■ **EXERCISE**
The required result is a copy of each line below in which "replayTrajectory" appears.

** DATA EXTRACT follows **

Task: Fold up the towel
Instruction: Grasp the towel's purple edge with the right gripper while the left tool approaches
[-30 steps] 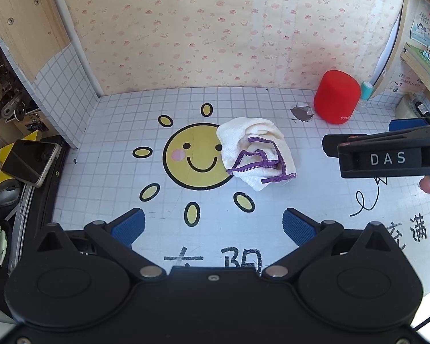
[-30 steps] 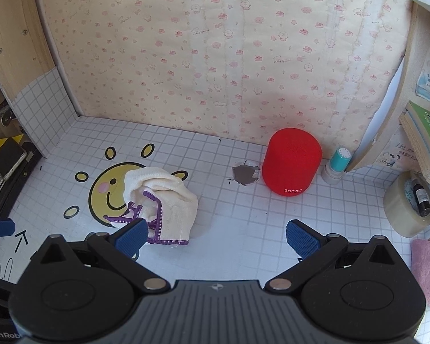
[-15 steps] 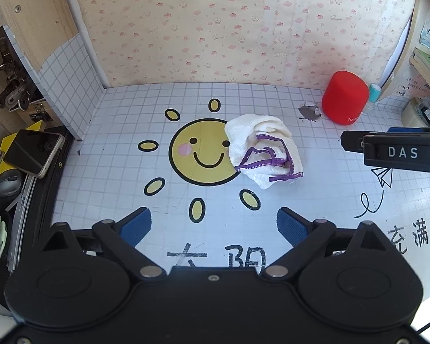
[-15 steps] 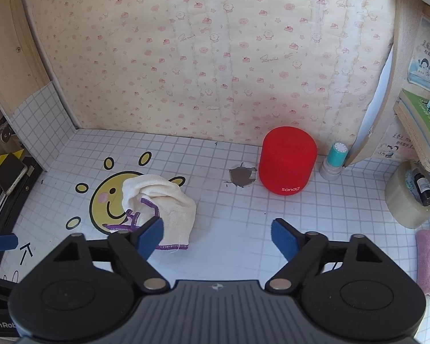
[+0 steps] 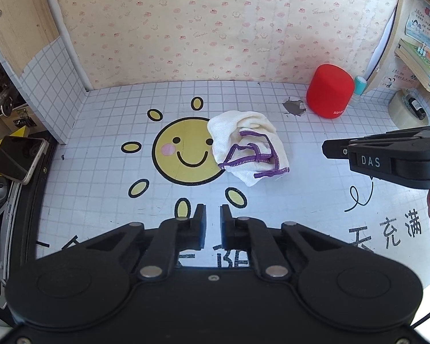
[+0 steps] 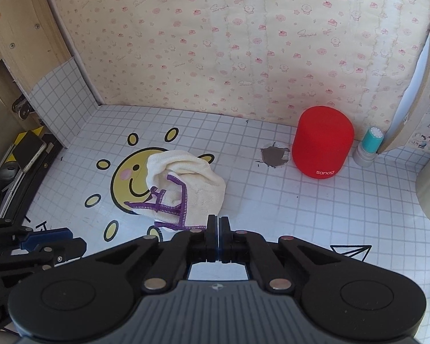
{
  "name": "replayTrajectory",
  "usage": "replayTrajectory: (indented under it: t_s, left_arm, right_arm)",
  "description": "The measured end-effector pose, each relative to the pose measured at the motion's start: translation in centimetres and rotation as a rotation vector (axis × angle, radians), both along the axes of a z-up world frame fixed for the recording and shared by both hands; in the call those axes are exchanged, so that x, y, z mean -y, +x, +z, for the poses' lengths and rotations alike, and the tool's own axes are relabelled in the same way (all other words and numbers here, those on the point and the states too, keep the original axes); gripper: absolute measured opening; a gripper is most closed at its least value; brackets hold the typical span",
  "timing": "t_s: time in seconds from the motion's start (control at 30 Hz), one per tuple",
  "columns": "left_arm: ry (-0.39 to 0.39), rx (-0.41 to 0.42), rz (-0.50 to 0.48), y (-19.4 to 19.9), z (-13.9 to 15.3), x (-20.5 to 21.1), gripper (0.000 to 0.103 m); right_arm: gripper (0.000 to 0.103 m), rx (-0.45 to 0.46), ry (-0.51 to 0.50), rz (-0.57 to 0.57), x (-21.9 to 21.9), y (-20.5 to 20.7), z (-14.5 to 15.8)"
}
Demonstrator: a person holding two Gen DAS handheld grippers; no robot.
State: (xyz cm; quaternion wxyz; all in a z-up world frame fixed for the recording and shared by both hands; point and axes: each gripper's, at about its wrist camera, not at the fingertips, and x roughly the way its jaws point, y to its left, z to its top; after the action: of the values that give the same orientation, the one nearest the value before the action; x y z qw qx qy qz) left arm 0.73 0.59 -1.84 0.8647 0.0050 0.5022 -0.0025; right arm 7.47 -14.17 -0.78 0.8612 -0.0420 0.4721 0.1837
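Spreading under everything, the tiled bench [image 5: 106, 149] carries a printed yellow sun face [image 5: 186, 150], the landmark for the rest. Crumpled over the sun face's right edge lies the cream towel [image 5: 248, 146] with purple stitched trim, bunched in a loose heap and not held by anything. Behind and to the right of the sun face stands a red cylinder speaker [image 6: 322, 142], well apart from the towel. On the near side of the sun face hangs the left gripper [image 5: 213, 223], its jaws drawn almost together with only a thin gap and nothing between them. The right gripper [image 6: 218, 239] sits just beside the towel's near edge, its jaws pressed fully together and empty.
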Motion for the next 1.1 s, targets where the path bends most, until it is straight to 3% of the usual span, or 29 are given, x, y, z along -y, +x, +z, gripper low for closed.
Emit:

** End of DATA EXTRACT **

■ **FINAL ANSWER**
  "name": "replayTrajectory",
  "usage": "replayTrajectory: (indented under it: t_s, left_arm, right_arm)",

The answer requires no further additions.